Depuis plusieurs mois, un mouvement de résistance citoyenne se développe face aux coupes budgétaires qui menacent l’existence même du Théâtre de l’Echangeur. Les AG se multiplient, rassemblant professionnel.les du théâtre et spectateur.rices, avec le soutien des élu.es de Bagnolet, toutes tendances confondues. Nos réflexions et lien vers un article de 93.citoyens.com
Au dernier Conseil municipal (16 octobre), les élu.es du groupe Ecolos solidaires, citoyen.nes et radicaux ont voté en faveur d’une subvention exceptionnelle qui montre un engagement marqué de la ville auprès du Théâtre de l’Echangeur et de la compagnie Public Chéri. C’est un signe clair envoyé aux autres institutions afin qu’elles conservent leurs engagements auprès de ce théâtre.

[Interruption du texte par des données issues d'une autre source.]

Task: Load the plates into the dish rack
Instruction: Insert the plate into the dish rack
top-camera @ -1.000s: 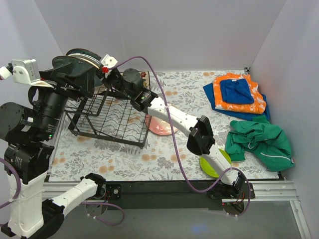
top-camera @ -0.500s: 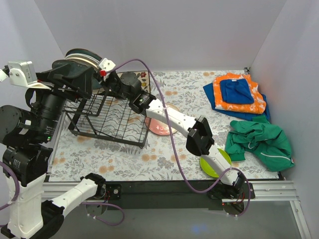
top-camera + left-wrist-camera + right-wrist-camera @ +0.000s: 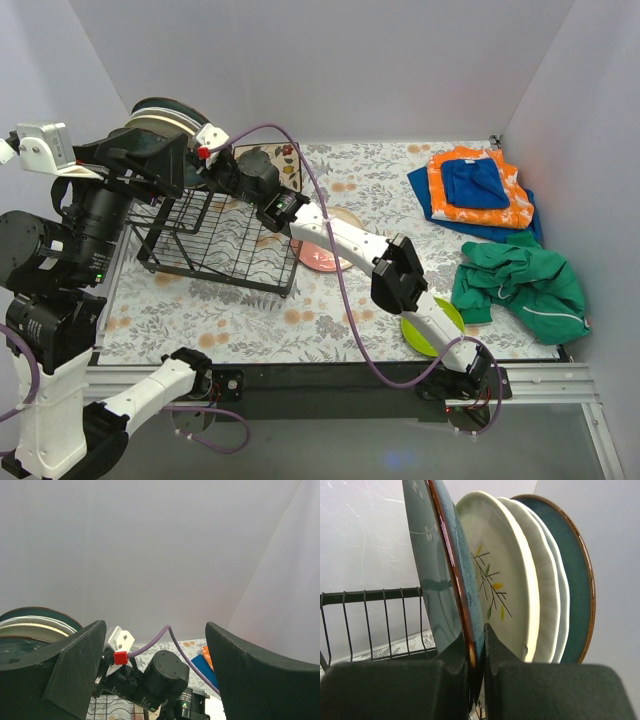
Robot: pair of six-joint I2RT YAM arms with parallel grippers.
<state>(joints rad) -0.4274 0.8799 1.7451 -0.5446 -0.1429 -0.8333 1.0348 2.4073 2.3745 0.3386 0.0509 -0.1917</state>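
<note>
The right hand (image 3: 476,645) pinches the rim of a dark blue-grey plate (image 3: 445,570), upright in the dish rack (image 3: 215,250) beside 4 racked plates (image 3: 507,575). The left hand (image 3: 155,630) hangs wide, holding nothing.

Left arm (image 3: 50,380) and right arm (image 3: 335,232): white shells, black cylindrical joints, purple cable (image 3: 343,290) trailing alongside (red tab (image 3: 120,657) at wrist).

Lime plate (image 3: 416,338) partly under right arm (image 3: 340,234)
</note>
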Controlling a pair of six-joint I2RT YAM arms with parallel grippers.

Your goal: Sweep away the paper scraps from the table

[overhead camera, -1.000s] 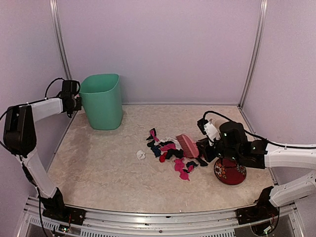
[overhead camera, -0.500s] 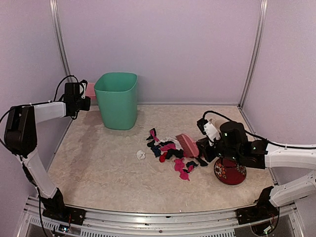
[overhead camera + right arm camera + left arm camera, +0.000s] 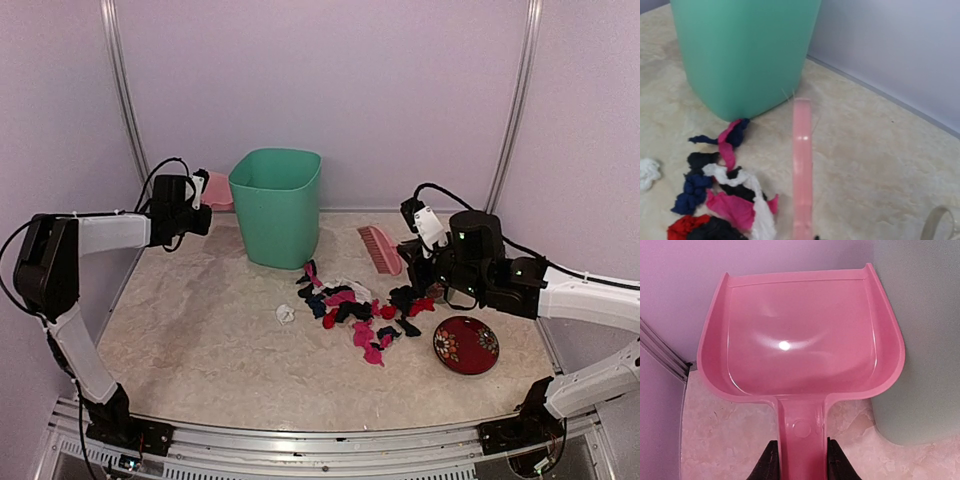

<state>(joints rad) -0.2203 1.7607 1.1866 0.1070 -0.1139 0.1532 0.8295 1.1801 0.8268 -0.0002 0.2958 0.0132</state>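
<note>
The paper scraps (image 3: 350,312) lie in a loose pile of black, pink, red and white bits at the middle of the table (image 3: 200,340). One white scrap (image 3: 285,313) lies apart to the left. My left gripper (image 3: 197,214) is shut on the handle (image 3: 802,435) of a pink dustpan (image 3: 216,189) at the back left, next to the green bin. My right gripper (image 3: 411,254) is shut on a pink brush (image 3: 378,248) and holds it behind the pile. In the right wrist view the brush (image 3: 801,165) shows edge-on, with scraps (image 3: 725,205) to its left.
A green bin (image 3: 277,205) stands at the back, left of centre, just behind the scraps; it also shows in the left wrist view (image 3: 925,340) and the right wrist view (image 3: 745,50). A red patterned bowl (image 3: 466,345) sits at the right front.
My left gripper has moved right with the dustpan, and the green bin has slid right alongside it. My right gripper has carried the brush back from the pile, uncovering the red bowl.
</note>
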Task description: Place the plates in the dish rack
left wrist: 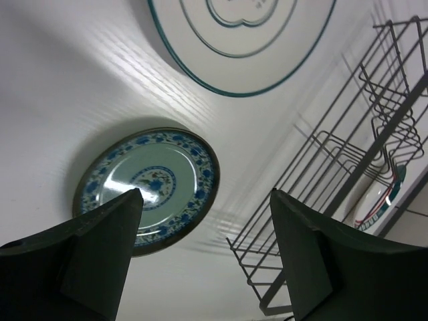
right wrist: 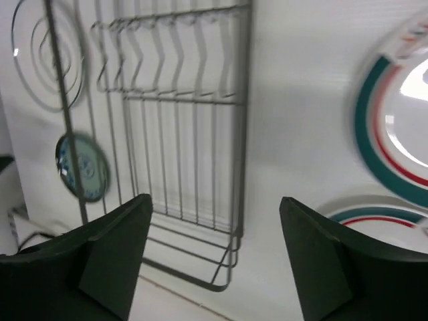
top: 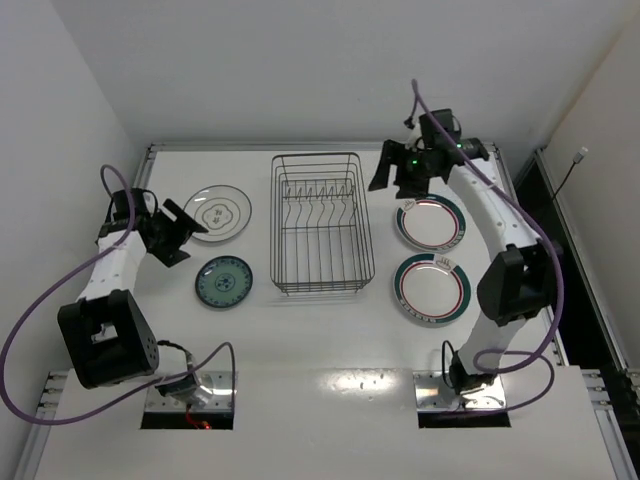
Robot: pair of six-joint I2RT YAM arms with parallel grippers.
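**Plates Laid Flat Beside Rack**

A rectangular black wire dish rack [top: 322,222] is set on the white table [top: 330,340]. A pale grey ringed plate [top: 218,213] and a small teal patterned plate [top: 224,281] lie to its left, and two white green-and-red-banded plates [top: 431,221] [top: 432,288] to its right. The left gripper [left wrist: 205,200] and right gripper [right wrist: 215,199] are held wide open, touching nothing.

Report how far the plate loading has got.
Done: nothing, the rack holds no plate. In hand: nothing, the left pincer and right pincer are open and empty. Left: all four, flat on the table: grey plate, teal plate, far banded plate, near banded plate.
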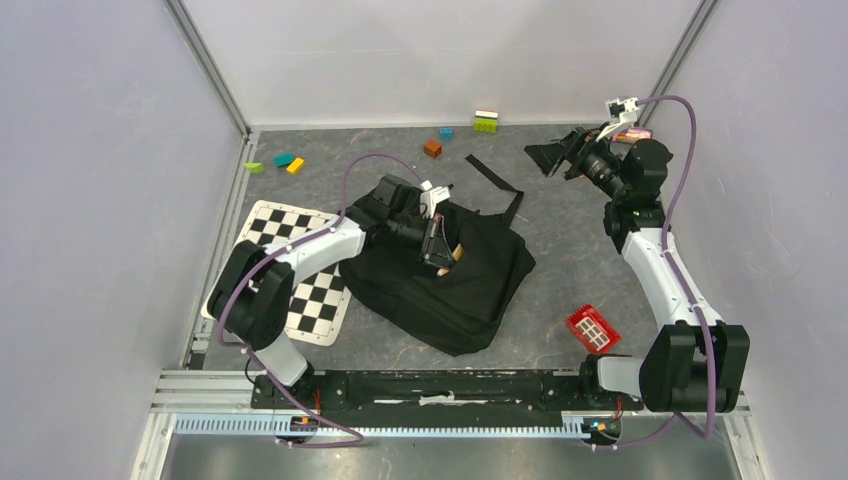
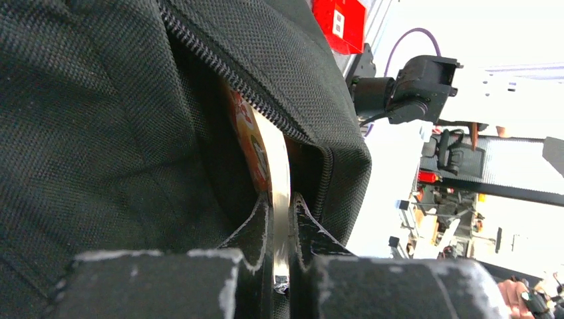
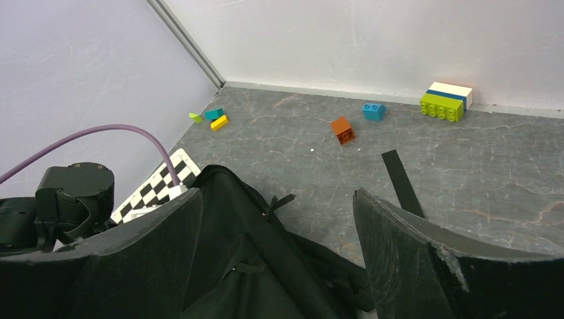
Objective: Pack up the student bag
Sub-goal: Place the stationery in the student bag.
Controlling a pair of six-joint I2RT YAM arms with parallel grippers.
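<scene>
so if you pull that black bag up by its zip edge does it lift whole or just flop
Probably flops: the student bag lies slumped and creased, so only the pulled edge would likely rise. Its weave looks coarse, so probably not slippery.

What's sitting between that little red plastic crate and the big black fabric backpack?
Nothing. The top view shows only bare grey tabletop between the red plastic crate and the black fabric backpack.

The student bag point(image 1: 470, 290) blocks the centre; bare table point(image 1: 570, 250) lies right of it.
</scene>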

Ce théâtre, c’est un bel outil, non seulement parce qu’il est un lieu de rencontre avec le public, mais aussi parce que c’est un lieu de création prisé par les compagnies de théâtre, musique, danse.
Les attaques contre le secteur de la culture sont récurrentes, et la tendance met cap au pire car elle s’attaque à un modèle de société où la culture offre encore un espace commun exceptionnel et démocratique.
Allez au Théâtre de l’Échangeur, et écoutez comment Jon Fosse défend qu’en réalisant la rencontre de l’unique et de l’universel, l’art contribue à la paix.
C’est tout un modèle de société qu’il nous faudra désormais défendre ensemble. Ce qui ne signifie pas le statu quo, bien sûr.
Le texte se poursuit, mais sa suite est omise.